COVID-19 wilts global flower trade, even as spring weather blossoms

Victoria Craig Apr 29, 2020
A field of tulips spells out the message "Stay Strong" in the Netherlands. Wilbert Bijzitter/AFP via Getty Images
HTML EMBED:
COPY

European nations are continuing to relax strict lockdown guidelines in an effort to get business back up and running and limit economic damage from the COVID-19 pandemic.

Starting this week in Switzerland, garden centers are among the list of shops that can reopen.

For many people, that means more opportunities to enjoy the spring sunshine outdoors. You might think that also means boom times for the more than $50 billion global floriculture industry.

But not all is as it seems.

It’s true that U.K. citizens have been busy getting their hands dirty in their home gardens. People haven’t just been stockpiling toilet paper and flour — they’ve also been placing online orders for things to spruce up their flower beds.

“We’re actually having to turn off our website or prevent people from buying certain categories just to catch up, really,” said Ed Webb, chairman of Webbs Garden Centres, located in the middle of England.

He said the company has been attracting about four times the number of customers it normally would during the spring selling season.
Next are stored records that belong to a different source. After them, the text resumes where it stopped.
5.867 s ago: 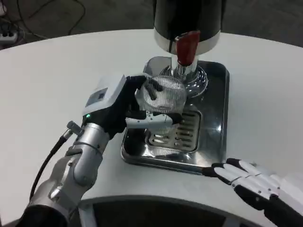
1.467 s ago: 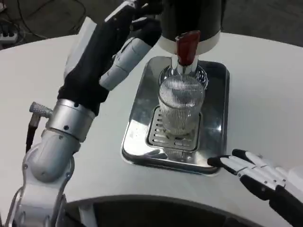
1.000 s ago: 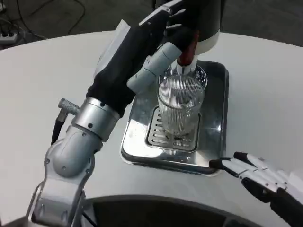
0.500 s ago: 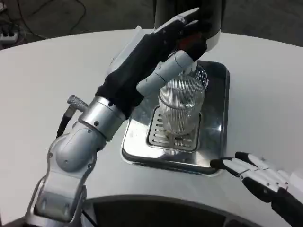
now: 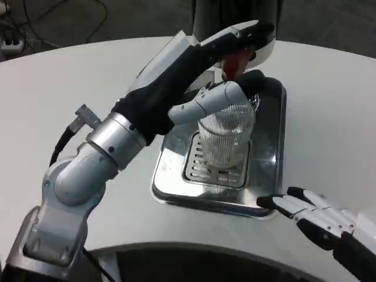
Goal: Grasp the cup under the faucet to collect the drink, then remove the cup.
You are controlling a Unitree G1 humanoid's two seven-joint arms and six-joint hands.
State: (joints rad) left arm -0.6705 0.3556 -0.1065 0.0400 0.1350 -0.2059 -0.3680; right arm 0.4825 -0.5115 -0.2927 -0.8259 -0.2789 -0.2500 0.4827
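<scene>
Head view: ribbed glass cup (image 5: 226, 138) stands upright on the slotted grate of the steel drip tray (image 5: 273, 153), right under the dispenser's (image 5: 235, 17) red tap lever (image 5: 235, 61). Left hand (image 5: 200, 70) is up at the lever, at 12 o'clock from the cup; fingers (image 5: 238, 35) extended over the tap, one finger lying across the cup's rim, holding nothing. Right hand (image 5: 320, 220) rests flat on the table at 5 o'clock from the cup, fingers spread, tips at the tray's edge.

Access to the cup (image 5: 226, 141) from above and from its left is obstructed by the left hand (image 5: 205, 70) and the faucet lever (image 5: 235, 61). Its right side stands unobstructed.
</scene>
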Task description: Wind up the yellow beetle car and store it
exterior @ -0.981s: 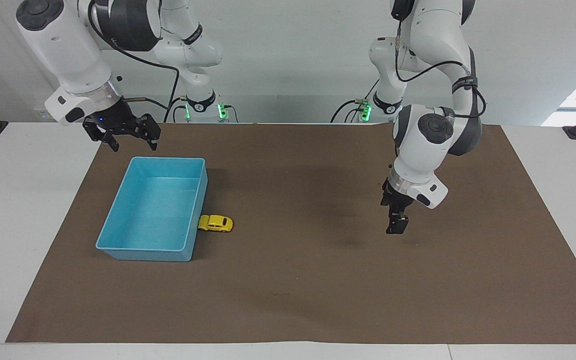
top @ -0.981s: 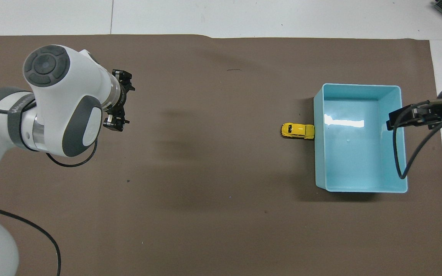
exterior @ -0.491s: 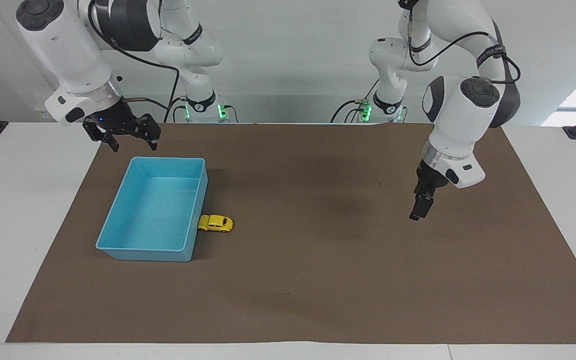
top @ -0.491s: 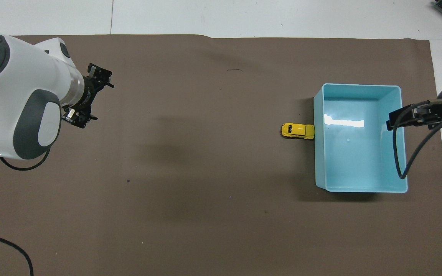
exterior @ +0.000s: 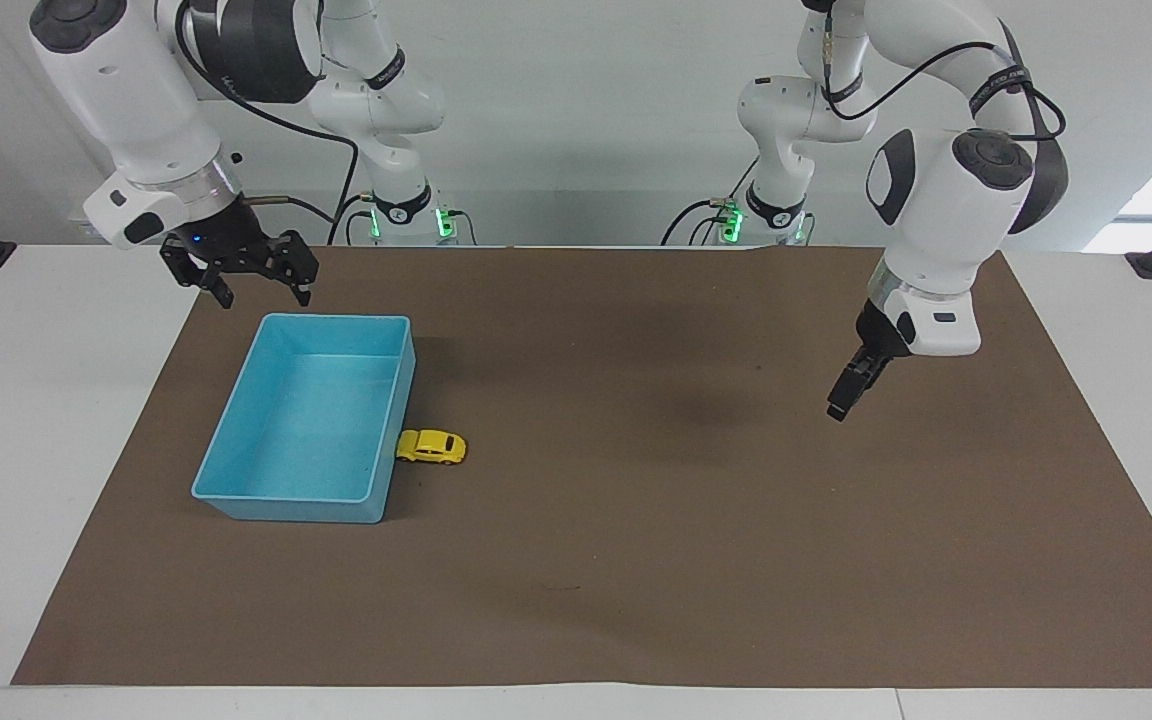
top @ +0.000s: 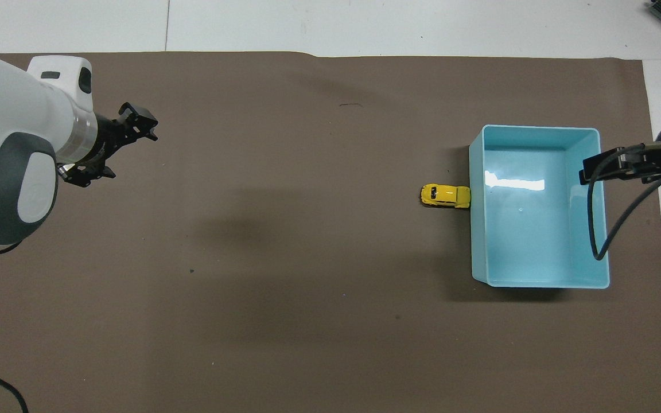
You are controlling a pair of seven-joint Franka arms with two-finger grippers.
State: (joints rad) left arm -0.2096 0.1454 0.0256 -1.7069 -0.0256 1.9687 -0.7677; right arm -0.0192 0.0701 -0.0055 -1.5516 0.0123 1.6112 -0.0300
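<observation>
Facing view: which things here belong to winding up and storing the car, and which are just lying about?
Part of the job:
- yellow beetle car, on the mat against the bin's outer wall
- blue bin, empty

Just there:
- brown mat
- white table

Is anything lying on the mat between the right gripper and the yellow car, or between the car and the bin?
Only the blue bin itself: the open right gripper hangs over its robot-side rim, while the yellow beetle car sits against the bin's long wall. Nothing separates car and bin.
</observation>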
“Historically, our online business has been built around higher-ticket lines like furniture, big landscape material products, and they’re still at peak demand and flying out,” Webb said. “But what we’ve seen a ginormous increase in is a demand for things like packet of seeds, plants, grow-your-own, all the pots and propagation material that goes with that.”

While Webbs and other garden centers around the world might be seeing a surge in demand, the picture isn’t nearly as sunny at the start of the horticulture supply chain.

Data shows that in the five weeks leading up to April 17, sales at Royal Flora Holland — the world’s biggest plant and flower auction — dropped, on average, 50% each week from the year prior.

That’s meant many growers are now throwing away up to 80% of their production, according to Marco Van Zijverden, CEO at the Dutch Flower Group.

“Production time for some products is eight weeks, some 10 weeks or three months,” he said. “You can’t stop it right away. And we can’t keep the flowers for months in a cold room. It’s a fresh product, it’s perishable.”

Van Zijverden said some growers across the world have had no choice but to shut down large portions of their production. That stoppage will likely cause another wrinkle as economies begin to reopen later this year.

“June is very big for the wedding season. So, the whole wedding season is probably shifting to August and September,” Van Zijverden said. “And there can be a huge pressure on the volume of flowers. But it’s difficult to judge that. It’s just so difficult.”

The clouds may be starting to clear, though: The rate at which sales have declined at Royal Flora Holland has been slowing in each of the last three weeks.

That’s also about the time Holland’s Flower Council launched a campaign across Germany, France, the Netherlands and the U.K. encouraging consumers to buy flowers and plants to “Let Hope Bloom.”

A rosy disposition despite thorny times.